While *SWGRS* was going on inside Fairplex building #6, the *Fairplex Garden Railroad* was attracting visitors just a few yards down the walkway. And in one corner of that layout a strange structure jutted upwards through a ribbed steel umbrella.










I've heard it's been called 'Fantasy Corner.' But what is this contraption? Some sort of art-deco steam donkey? A Victorian Tower of Babel? Some Jules Vernish Arcology? 










Okay.. that Verneseian contraption of pickled iron and brass is connected by bridgework to... a stone _CASTLE?_










Hmmm. The kids seem to be enjoying it. Let's walk around to their P.O.V.










Ahhh -- it's _*FUTUROPOLIS!*_ This steampunk vision -- of a rail future that never was -- sprang from the fevered brow of our own Chris Walas. With the help of John Corradini, Gary Olmstead, Cloyce Carter, and Steve & Yolanda Borges, it came to life here at Fairplex!

Pushing in closer on that bright red rocket ship at the left... It's called the "MLS Friendship Express." We can immediately see two trains running.










The one on the bottom is full of whimsical shapes brightly painted, and there's a clown on the cowcatcher; I think we could call it "the Circus Train." But it's Halloween, so let's follow that upper train for now. It's called "The Goblin Express" and it's pulled by a fantastical, articulated 'critter' engine.




























Now we'll catch up with the circus train...



















There's yet a third train running today. An engine that I can only describe as 'Nautiloid' hauls a consist around the bottom of the Futuropolis tower, where the 'roundhouse' protects the oddest collection of rolling stock since "AWNUTS" saw print!



















The manifest is also pretty strange -- everything from ray guns to rocket ships to 'flying fish' submarines.










If you looked straight up, you'd see a collection of strange aircraft and 'aeronauts' flying around beneath Futuropolis' umbrella.
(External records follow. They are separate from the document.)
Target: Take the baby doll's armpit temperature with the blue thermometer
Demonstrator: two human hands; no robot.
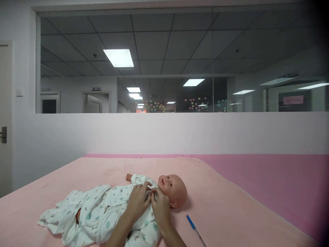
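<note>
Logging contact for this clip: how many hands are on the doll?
2. The left hand rests on the doll, on its chest; the right hand is beside it, at the neck under the chin. No other hands show.

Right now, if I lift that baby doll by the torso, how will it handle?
The baby doll has a hard-looking moulded head: probably rigid, may loll. The romper lies loose and rumpled, so likely floppy and slippery to grip. The soft pink blanket should damp rolling.
</note>
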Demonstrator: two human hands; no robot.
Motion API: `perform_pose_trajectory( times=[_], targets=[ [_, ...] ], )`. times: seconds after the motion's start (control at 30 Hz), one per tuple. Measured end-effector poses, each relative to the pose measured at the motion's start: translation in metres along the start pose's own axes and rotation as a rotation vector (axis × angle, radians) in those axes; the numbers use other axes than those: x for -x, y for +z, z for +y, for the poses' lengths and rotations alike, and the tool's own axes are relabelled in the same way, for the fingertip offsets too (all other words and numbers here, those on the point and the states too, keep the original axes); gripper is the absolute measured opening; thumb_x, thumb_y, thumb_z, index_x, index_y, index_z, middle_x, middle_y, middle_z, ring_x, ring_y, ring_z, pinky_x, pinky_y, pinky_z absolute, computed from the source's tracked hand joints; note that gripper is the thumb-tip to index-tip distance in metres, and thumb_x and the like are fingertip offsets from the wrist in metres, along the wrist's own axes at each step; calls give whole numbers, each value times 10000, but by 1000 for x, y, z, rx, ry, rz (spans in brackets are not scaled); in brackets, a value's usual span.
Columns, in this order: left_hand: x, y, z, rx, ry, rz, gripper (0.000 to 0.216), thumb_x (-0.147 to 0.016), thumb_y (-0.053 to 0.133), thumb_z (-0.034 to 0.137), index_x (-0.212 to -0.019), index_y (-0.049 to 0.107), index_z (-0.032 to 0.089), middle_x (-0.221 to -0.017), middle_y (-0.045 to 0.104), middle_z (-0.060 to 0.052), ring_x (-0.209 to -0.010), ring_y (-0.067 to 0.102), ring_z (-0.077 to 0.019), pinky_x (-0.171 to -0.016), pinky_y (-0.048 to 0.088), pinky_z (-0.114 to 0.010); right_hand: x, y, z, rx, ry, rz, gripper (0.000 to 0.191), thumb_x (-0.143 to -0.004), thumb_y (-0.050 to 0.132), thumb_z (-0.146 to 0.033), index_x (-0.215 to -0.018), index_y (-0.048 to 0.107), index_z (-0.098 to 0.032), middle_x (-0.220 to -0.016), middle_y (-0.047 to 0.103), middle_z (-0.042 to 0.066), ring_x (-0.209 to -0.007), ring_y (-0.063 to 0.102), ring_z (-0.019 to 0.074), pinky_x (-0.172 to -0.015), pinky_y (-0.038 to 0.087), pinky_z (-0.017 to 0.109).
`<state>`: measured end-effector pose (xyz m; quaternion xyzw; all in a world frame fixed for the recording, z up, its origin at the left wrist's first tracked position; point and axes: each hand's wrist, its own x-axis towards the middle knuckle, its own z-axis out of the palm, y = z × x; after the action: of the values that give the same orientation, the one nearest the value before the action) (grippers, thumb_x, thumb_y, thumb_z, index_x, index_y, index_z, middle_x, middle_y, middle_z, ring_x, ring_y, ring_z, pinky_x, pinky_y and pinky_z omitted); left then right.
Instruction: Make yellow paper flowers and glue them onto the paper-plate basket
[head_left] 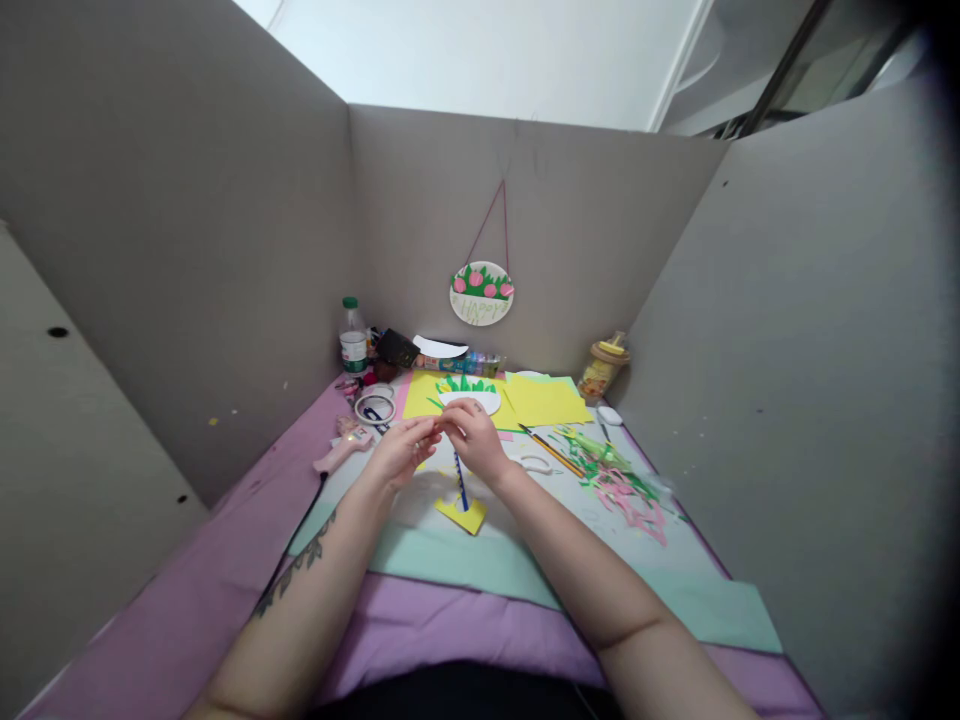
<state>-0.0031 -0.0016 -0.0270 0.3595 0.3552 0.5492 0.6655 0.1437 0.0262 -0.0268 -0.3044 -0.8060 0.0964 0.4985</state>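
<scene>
My left hand and my right hand meet at the fingertips above the middle of the table. Both are pinched closed; what sits between the fingers is too small and hidden to name. Just beyond them lies a white paper plate piece with green paper leaves, its near edge partly covered by my right hand. Below the hands are a blue patterned stick, perhaps a pencil, and a yellow paper scrap with cut-out edges.
Yellow paper sheets lie behind. Right are pencils, white-handled scissors, and green and pink paper scraps. Left are a pink glue gun, tape rolls and a bottle. A decorated plate hangs on the grey partition.
</scene>
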Motion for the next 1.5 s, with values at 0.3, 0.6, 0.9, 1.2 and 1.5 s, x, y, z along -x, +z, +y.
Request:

Each of the flyers is actually hanging from one of a rotating circle of logging disconnects!










At the very base of the complex, Futuropolis shares a pond with the rest of the Fairplex Railroad. For Walas' team, this was an opportunity to create a dock that contained both whimsical and steampunk elements.




























Unfortunately, all good things must come to an end. This Halloween weekend of 2009 marked the last operation of Futuropolis. As with so much in California, this neighborhood of Fairplex is being redeveloped. By the time you read this, the corner has been dismantled, and plans are being drafted to move the Fairplex railroad's circus scene into this area of the layout.

The Nautaloid train has had its last run, and the afternoon light falls across a disconnected 'Flying Fish' submarine as the young Perfessor explains to his erstwhile passengers that they're too late for one last adventure in a place that never existed, but should have.











It's the end of the day for Futuropolis.


----------



## Torby (Jan 2, 2008)

Sad to see it go. I remember watching them make it.


----------



## John J (Dec 29, 2007)

"Sniff"


----------



## Gary Armitstead (Jan 2, 2008)

I'm sorry to see it go...........


----------



## fsfazekas (Feb 19, 2008)

Wow bummer.. I wish I'd seen it before it went...


----------



## astrayelmgod (Jan 2, 2008)

You can't keep a good Fantasy Corner down. It will live again, although probably not in such a public space. Possibly under another name.


----------



## blueregal (Jan 3, 2008)

AMAZING TOO BAD IT HAS TO GO!!!!!!!!!!!!!! PROGRESS SOMETIMES IS NOT AS GOOD AS THE PAST" REGAL


----------